Considering our business model and phase of our product, there are 2 aspects which are the most important for us:
- System Availability. As a company with dominant B2B business model a high availability of our system is a key for success of our partners.
- Functional Scalability. We want to move fast, to release frequently and introduce new features to our partners as fast as possible.
In order to meet both priorities we defined above, we decided to use event- driven architecture as the optimal tool to achieve our goals and build our dream product. However, building PoCs using event-driven microservice architecture is slow, so we had to slightly adjust our way to reach our goals. We start new feature development with PoCs for which we use modular monolith architecture and then we slowly transition to event driven system. So, in most cases once we identify features we want to implement into our product our flow looks like this:
- Build and release PoC using modular monolith architecture. In this stage we try to reuse our current microservices as much as possible and extend them with a new domain. Code and database logic for new domain needs to be separated into its own module so in the later phase it can be easily extracted to its own microservice.
- Once we get enough business traction and we know the domain well (we do not expect bigger changes in the requirements soon enough) we build the whole feature and extract newly added module to separate event-driven microservice. This way we make sure we invest our time in the things that bring most value to our business but also not optimise our architecture too early.

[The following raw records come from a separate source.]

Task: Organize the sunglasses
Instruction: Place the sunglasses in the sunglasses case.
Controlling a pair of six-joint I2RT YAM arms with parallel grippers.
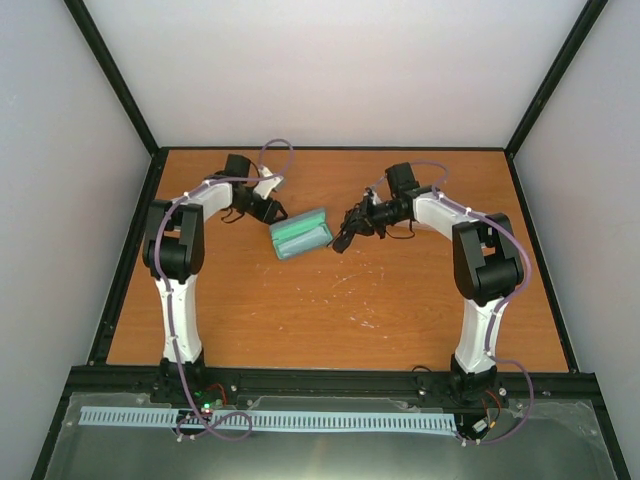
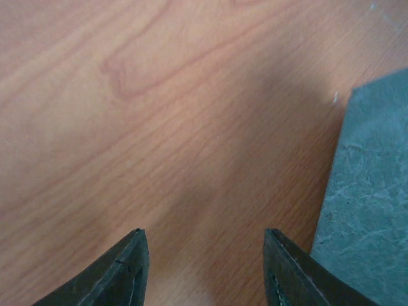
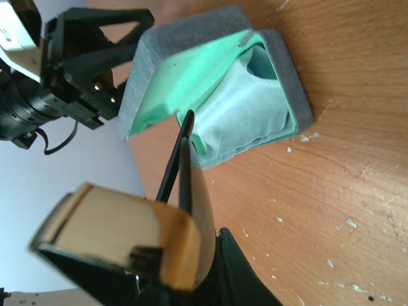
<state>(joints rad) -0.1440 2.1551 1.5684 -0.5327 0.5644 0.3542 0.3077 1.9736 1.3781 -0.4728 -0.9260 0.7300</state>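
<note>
Orange-brown wooden table (image 1: pixel 330 310) boxed in by white walls. In the top view an open grey case (image 1: pixel 300 236) with green lining sits mid-frame, a pale cloth (image 3: pixel 255 108) tucked inside. The right gripper (image 1: pixel 347 236) is clamped on the sunglasses (image 3: pixel 121 233). They have a dark frame and a shiny gold-looking lens, and fill the lower left of its wrist view just short of the case's open mouth. The left gripper (image 2: pixel 204 237) has its jaws partway apart over bare wood, with the case at the frame's right edge.
</note>
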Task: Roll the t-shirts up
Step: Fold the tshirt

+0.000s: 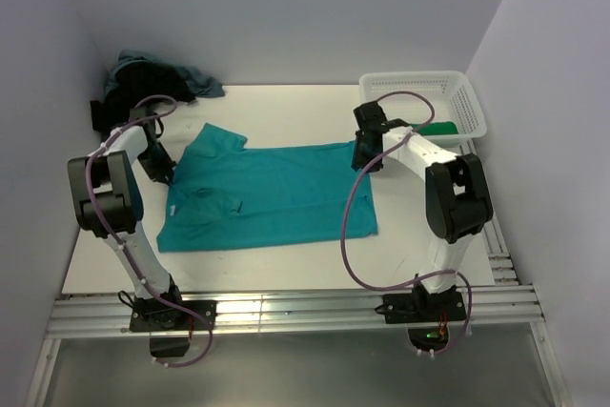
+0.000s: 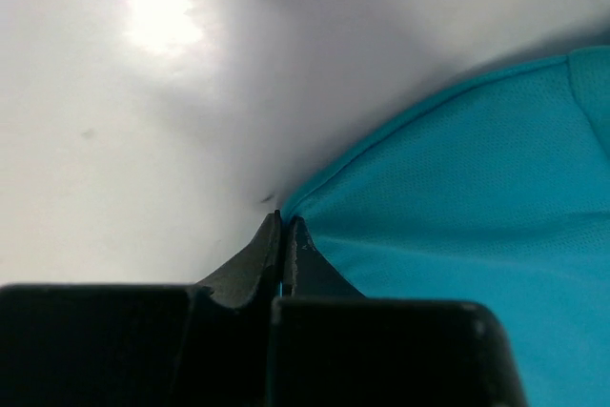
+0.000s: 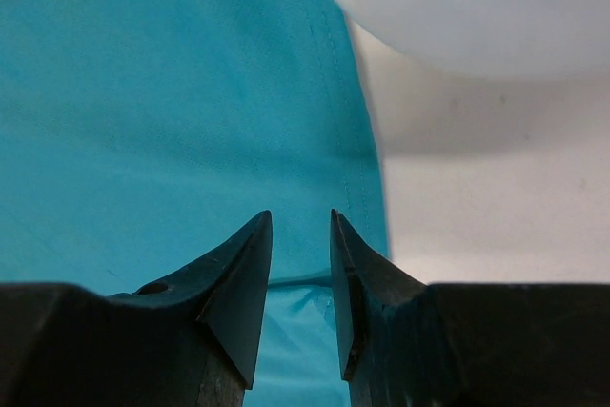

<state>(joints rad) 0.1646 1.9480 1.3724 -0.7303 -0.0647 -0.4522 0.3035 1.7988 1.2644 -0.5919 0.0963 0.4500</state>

By combining modular monolith and microservice architecture, we use the best from both approaches. Monolith gives us speed and flexibility in initial phase of our new features, while event driven microservice architecture gives us long term flexibility and stability of our platform. This way we have system which meets high availability standards and scales well across all 3 dimensions (load, organisational and functional) but at the same time is capable of delivering the most complex features as fast as possible.
Conclusion
Decision about the architecture style you want to follow will dictate many other decisions not only about a software, but also about the organisation structure, product and business in general. You need to consider various factors, such as the size of your company, growth plans, nature and the phase of your product. There is no single architecture style which can satisfy every business / product need. At Hurdle, we do our best to provide most advanced diagnostics platform to our customers not just by blindly following industry best practices but also adjusting them to our model in order to exceed even the highest expectations.